- Founded: 1978
- Founder: Stan Rogers
- Genre: Folk
- Country of origin: Canada
- Location: Dundas, Ontario
- Official website: http://stanrogers.net

= Fogarty's Cove Music =

Fogarty's Cove Music is a Canadian independent record label founded by Stan Rogers in 1978, surrounding the production of Rogers' second album, Turnaround. Fogarty's Cove Music is based in Dundas, Ontario, Canada.

==History==
Stan Rogers' first album was not recorded under the Fogarty's Cove label, but under Barn Swallow Records. Barn Swallow Records was a studio purchased by Mitch Podolak. Podolak offered to record an album for Rogers after hearing him perform at Winnipeg Folk Festival in the Summer of 1975. Stan began recording Turnaround under Barn Swallow Records in 1977, but Podolak was unable to continue producing the record due to financial issues.
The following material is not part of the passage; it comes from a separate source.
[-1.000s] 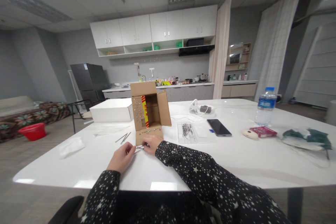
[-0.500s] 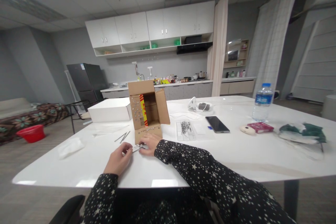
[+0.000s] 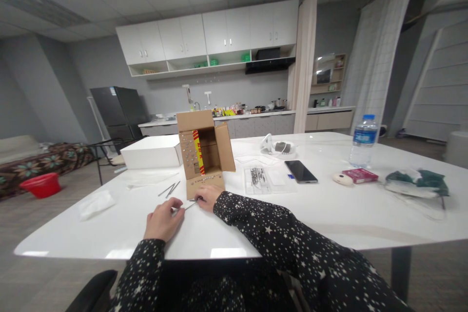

With help from his parents, Rogers purchased Barn Swallow records from Podolak. The studio was renamed to Fogarty's Cove Music and a new logo was designed by Garnet Rogers. Despite the poor public reception of Turnaround, Rogers was able to break even on the record, and continued to record albums under Fogarty's Cove for the rest of his career.

Following Stan Rogers' death in 1983, ownership of Fogarty's Cove Music passed to his wife, Ariel. By 2011, all of Rogers' albums were licensed to Borealis Records, but Fogarty's Cove Music continues to produce the work of his son, Nathan Rogers, as well as various other Canadian folk artists.